Existió un alivio generalizado. Tony Parker en medio de una marea de micrófonos y una sonrisa que jamás se le borró del rostro, fue claro y contundente: “Fue una especie de redención para nosotros”. Y la imagen de Manu, antes de ingresar a la conferencia de prensa, abrazado con Alejandro Montecchia, su amigo y ahora comentarista de ESPN, pusieron en contexto lo que representó esta quinta coronación para los Spurs y la cuarta para Ginóbili.

-Que alegría Pumitaaaaaaaaa (por Montecchia)

-No sabés lo feliz que estoy por lo que estás viviendo Manu.
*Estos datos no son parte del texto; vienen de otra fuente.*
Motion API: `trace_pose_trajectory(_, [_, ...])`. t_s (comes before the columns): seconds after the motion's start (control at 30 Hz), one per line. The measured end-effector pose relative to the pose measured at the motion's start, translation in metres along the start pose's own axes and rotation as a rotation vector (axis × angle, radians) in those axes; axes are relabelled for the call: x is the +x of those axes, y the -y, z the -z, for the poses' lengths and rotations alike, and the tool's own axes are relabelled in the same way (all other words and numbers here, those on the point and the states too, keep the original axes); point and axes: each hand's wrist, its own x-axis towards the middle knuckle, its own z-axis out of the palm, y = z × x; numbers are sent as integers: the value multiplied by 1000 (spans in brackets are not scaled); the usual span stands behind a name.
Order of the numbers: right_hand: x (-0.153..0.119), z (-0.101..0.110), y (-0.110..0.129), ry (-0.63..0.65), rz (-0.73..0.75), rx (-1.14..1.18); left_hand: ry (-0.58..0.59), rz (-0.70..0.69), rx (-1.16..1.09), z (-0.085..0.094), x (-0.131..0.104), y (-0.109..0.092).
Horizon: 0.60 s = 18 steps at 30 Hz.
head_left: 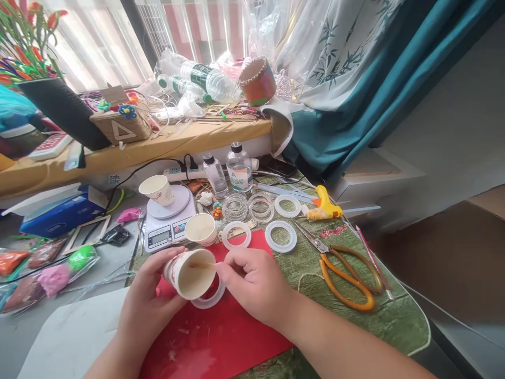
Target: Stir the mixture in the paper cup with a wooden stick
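My left hand (152,287) is wrapped round a paper cup (196,279), which tilts so that its mouth faces me. Between the thumb and fingers of my right hand (254,284) is a thin wooden stick (205,265), its far end inside the cup. Whatever the cup contains is hard to make out. Under both hands lies a red sheet (232,337). A white silicone ring mold (213,300) rests on it, partly hidden behind the cup. Just beyond stands a second paper cup (200,230), and a third paper cup (155,190) sits on a kitchen scale (183,210).
Several ring molds (281,237) lie past the sheet, near two clear bottles (239,176). To the right are orange-handled scissors (347,273), a yellow glue gun (324,205) and a pencil (373,258). Bagged colored clay (55,276) and a blue box (65,210) are on the left.
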Motion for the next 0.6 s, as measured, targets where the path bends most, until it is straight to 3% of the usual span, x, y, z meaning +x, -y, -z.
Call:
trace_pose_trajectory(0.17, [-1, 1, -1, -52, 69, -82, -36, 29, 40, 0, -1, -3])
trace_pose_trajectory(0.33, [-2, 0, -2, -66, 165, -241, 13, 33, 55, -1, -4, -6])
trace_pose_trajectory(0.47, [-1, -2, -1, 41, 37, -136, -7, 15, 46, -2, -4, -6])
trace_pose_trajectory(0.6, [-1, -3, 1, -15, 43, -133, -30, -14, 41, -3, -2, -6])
Te lo juro por Dios.

-Lo sé Pumita, lo sé. Que temporada tremenda, por favor. Lo estaba esperando, te lo juro. No podía más.
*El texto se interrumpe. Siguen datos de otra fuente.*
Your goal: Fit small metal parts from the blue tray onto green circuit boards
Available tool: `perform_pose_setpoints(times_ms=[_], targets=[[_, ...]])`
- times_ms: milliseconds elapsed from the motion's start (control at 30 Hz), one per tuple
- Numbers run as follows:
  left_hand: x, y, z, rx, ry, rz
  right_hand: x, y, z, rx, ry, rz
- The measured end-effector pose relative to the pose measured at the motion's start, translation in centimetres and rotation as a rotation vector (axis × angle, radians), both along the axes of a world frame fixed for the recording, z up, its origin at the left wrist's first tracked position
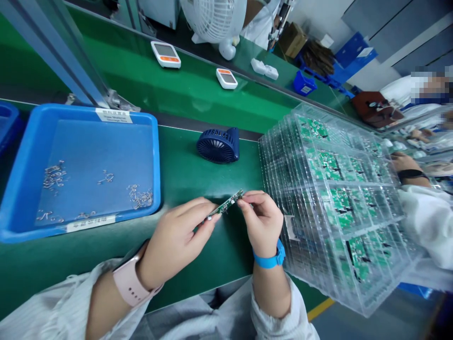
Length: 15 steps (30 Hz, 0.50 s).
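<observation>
A small green circuit board [227,204] is held tilted above the green bench, between my two hands. My left hand [182,236] pinches its near left end between thumb and fingers. At the far right end, the thumb and fingertips of my right hand [264,218] close on the board's edge; whether a small part is also between them I cannot make out. To the left lies a blue tray [155,156] with scattered small bent metal pieces [54,175] in separate groups. On the right stands a stack of clear plastic trays [300,208] with green circuit boards [341,208] in its top compartments.
A dark blue small fan [218,145] lies beyond my hands. Two white-and-orange meters [166,55] sit on the raised shelf, with a white fan [214,19] behind. A metal post [60,52] rises at the left. A co-worker's hand [406,165] is beside the tray stack.
</observation>
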State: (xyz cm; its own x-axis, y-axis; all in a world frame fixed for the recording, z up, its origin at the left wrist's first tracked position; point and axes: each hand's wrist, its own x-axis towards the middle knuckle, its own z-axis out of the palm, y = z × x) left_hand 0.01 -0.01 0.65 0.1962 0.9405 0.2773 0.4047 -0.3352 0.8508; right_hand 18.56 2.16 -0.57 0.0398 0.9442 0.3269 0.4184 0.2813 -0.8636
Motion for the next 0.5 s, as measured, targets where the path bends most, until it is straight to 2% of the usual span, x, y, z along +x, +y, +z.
perform_pose_setpoints(times_ms=[133, 267, 367, 433, 500], targets=[[0.0, 0.1, -0.2, -0.035, -0.067, 0.009, 0.0, 0.2, 0.1, -0.048, 0.112, -0.028], [0.2, 0.2, -0.2, -0.075, -0.175, -0.005, 0.6, 0.7, -0.3, -0.130, 0.276, 0.128], [0.4, 0.4, -0.1, -0.171, -0.262, 0.076, 1.0, 1.0, -0.8, -0.143, 0.321, 0.211], [0.3, 0.7, -0.2, -0.275, -0.380, 0.134, 0.8, 0.8, -0.5, -0.103, 0.303, 0.179], [0.0, 1.1, -0.6, -0.398, -0.526, 0.174, -0.2, 0.4, 0.7, 0.020, 0.228, 0.062]])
-Ya está, disfrutalo, te lo mereces.

Con evidentes marcas de emoción, Manu, el deportista argentino más importante de la historia, se abrazó con cuanto conocido tuvo cerca. Y esa emoción se transmitió, hizo hervir la sangre, conmovió. Pero cambió el chip rápidamente y volvió a su rol de súper profesional y enfundado en su bandera de la Argentina, aceptó preguntas ante los periodistas. Estaba feliz, viviendo algo perfecto. Cerró la final con otra auténtica función: 19 puntos, 4 asistencias y 4 rebotes. Pero una acción suya hizo estremecer al estadio: “Le prometí a mis compañeros que no iba a volcar más la pelota. Después de los últimos dos intentos fallidos (el último fue una tremenda tapa de Caron Butler, de Oklahoma), no debía intentarlo más. Pero estaba ahí y me dije ?que más, lo intento’. Fui duro y una vez que estaba en el aire me sentí como si tuviera la oportunidad. Creo que me ayudó a seguir con el ánimo en alto”.

Y su estado de ánimo es determinante y necesitó tener a todos los suyos con él. Pidió a cada uno de los más cercanos que lo acompañen. Ellos, lo disfrutaron tanto como él. Y son ellos también los que están pendientes de un próximo paso no menor del bahiense: su decisión respecto a la participación en el Mundial de España con el seleccionado argentino. A Manu le queda un año más de básquetbol. En las próximas horas le comunicará a Julio Lamas su determinación. Más allá del hermetismo que el bahiense quiere mantener sobre el tema hasta que le comunique al técnico su decisión, se percibe que podría permitirse una última función con la Generación Dorada. Es lo que quieren también mucha de sus gente más cercana.

Los Spurs quieren más, por eso hoy, en la reunión de despedida del equipo, Manu se juntará con Duncan, Popovich y Parker, a charlar del futuro. Quieren todos, antes de tomarse sus vacaciones, tener claro los nuevos objetivos. Y todo parece indicar que el equipo no tendrá modificaciones y que el Big Three promete más aventuras.

“Ya voy hijo, ahí va papá, ya termino acá y nos vamos a jugar”, le dice a Dante y él espera ansioso. Y la batalla terminó, las marcas están ahí, en la emoción de sus ojos, pero el cuarto anillo es una realidad. Salud campeón. Salud Manu Ginóbili.